*** RECORDS TO PROCESS ***
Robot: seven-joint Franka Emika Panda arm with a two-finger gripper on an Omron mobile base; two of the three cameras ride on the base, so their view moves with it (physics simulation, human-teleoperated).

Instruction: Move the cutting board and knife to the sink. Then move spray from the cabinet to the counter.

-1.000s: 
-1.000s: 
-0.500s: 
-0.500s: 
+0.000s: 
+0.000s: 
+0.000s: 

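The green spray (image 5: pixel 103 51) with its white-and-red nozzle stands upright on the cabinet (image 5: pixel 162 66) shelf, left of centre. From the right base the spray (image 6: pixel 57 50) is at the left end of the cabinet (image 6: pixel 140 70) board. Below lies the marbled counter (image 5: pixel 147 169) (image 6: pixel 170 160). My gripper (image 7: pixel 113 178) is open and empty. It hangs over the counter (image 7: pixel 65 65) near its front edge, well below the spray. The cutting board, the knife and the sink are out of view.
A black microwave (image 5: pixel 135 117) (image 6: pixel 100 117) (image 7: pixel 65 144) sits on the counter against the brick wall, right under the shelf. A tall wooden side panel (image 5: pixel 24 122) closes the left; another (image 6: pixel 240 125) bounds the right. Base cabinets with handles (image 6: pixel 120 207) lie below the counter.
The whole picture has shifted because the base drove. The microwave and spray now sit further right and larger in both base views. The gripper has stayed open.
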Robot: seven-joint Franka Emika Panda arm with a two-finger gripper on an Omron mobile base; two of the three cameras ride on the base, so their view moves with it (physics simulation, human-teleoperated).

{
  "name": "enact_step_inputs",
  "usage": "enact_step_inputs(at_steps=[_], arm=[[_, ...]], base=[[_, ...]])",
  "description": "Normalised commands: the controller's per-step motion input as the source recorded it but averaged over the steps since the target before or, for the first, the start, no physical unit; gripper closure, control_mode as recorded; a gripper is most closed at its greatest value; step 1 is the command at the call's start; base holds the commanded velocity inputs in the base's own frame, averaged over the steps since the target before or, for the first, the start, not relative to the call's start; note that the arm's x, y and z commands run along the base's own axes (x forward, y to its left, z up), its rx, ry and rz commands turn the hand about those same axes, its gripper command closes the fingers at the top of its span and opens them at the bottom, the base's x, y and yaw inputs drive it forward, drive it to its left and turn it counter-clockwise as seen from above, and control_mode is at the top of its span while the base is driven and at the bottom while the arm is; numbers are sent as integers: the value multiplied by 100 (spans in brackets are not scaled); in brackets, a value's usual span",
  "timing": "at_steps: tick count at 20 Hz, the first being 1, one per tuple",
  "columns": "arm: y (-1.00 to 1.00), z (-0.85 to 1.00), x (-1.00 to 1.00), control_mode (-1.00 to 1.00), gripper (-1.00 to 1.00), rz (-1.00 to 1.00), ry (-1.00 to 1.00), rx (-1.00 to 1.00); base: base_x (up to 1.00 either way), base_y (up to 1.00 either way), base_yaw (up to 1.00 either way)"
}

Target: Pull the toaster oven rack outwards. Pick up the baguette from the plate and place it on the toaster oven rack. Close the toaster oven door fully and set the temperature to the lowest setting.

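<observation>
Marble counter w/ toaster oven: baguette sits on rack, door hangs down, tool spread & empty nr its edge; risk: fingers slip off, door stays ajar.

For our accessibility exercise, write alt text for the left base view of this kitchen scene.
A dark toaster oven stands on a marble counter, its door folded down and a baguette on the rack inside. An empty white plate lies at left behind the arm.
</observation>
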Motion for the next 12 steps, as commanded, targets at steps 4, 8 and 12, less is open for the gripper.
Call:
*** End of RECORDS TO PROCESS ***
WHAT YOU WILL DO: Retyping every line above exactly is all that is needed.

COMPLETED EXERCISE:
Robot: seven-joint Franka Emika Panda arm with a two-finger gripper on an Omron mobile base; two of the three cameras ride on the base, so their view moves with it (physics simulation, human-teleoperated).

Instruction: Move the cutting board and knife to the sink. Then move spray from the cabinet to the counter.

-1.000s: 
-1.000s: 
-0.500s: 
-0.500s: 
+0.000s: 
+0.000s: 
+0.000s: 

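The green spray (image 5: pixel 103 51) with its white-and-red nozzle stands upright on the cabinet (image 5: pixel 162 66) shelf, left of centre. From the right base the spray (image 6: pixel 57 50) is at the left end of the cabinet (image 6: pixel 140 70) board. Below lies the marbled counter (image 5: pixel 147 169) (image 6: pixel 170 160). My gripper (image 7: pixel 113 178) is open and empty. It hangs over the counter (image 7: pixel 65 65) near its front edge, well below the spray. The cutting board, the knife and the sink are out of view.
A black microwave (image 5: pixel 135 117) (image 6: pixel 100 117) (image 7: pixel 65 144) sits on the counter against the brick wall, right under the shelf. A tall wooden side panel (image 5: pixel 24 122) closes the left; another (image 6: pixel 240 125) bounds the right. Base cabinets with handles (image 6: pixel 120 207) lie below the counter.
The whole picture has shifted because the base drove. The microwave and spray now sit further right and larger in both base views. The gripper has stayed open.
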Robot: seven-joint Franka Emika Panda arm with a two-finger gripper on an Omron mobile base; two of the three cameras ride on the base, so their view moves with it (physics simulation, human-teleoperated).

{
  "name": "enact_step_inputs",
  "usage": "enact_step_inputs(at_steps=[_], arm=[[_, ...]], base=[[_, ...]])",
  "description": "Normalised commands: the controller's per-step motion input as the source recorded it but averaged over the steps since the target before or, for the first, the start, no physical unit; gripper closure, control_mode as recorded; a gripper is most closed at its greatest value; step 1 is the command at the call's start; base holds the commanded velocity inputs in the base's own frame, averaged over the steps since the target before or, for the first, the start, not relative to the call's start; note that the arm's x, y and z commands run along the base's own axes (x forward, y to its left, z up), its rx, ry and rz commands turn the hand about those same axes, its gripper command closes the fingers at the top of its span and opens them at the bottom, the base's x, y and yaw inputs drive it forward, drive it to its left and turn it counter-clockwise as seen from above, and control_mode is at the top of its span while the base is driven and at the bottom while the arm is; numbers are sent as integers: the value multiplied by 100 (spans in brackets are not scaled); in brackets, a value's usual span",
  "timing": "at_steps: tick count at 20 Hz, the first being 1, one per tuple",
  "columns": "arm: y (-1.00 to 1.00), z (-0.85 to 1.00), x (-1.00 to 1.00), control_mode (-1.00 to 1.00), gripper (-1.00 to 1.00), rz (-1.00 to 1.00), ry (-1.00 to 1.00), rx (-1.00 to 1.00); base: base_x (up to 1.00 either way), base_y (up to 1.00 either way), base_yaw (up to 1.00 either way)"
}

Target: Pull the toaster oven rack outwards. Pick up the baguette from the plate and place it on the toaster oven rack. Close the toaster oven door fully and set the temperature to the lowest setting.

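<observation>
Marble counter w/ toaster oven: baguette sits on rack, door hangs down, tool spread & empty nr its edge; risk: fingers slip off, door stays ajar.

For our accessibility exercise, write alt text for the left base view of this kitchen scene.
A dark toaster oven stands on a marble counter, its door folded down and a baguette on the rack inside. An empty white plate lies at left behind the arm.
</observation>
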Motion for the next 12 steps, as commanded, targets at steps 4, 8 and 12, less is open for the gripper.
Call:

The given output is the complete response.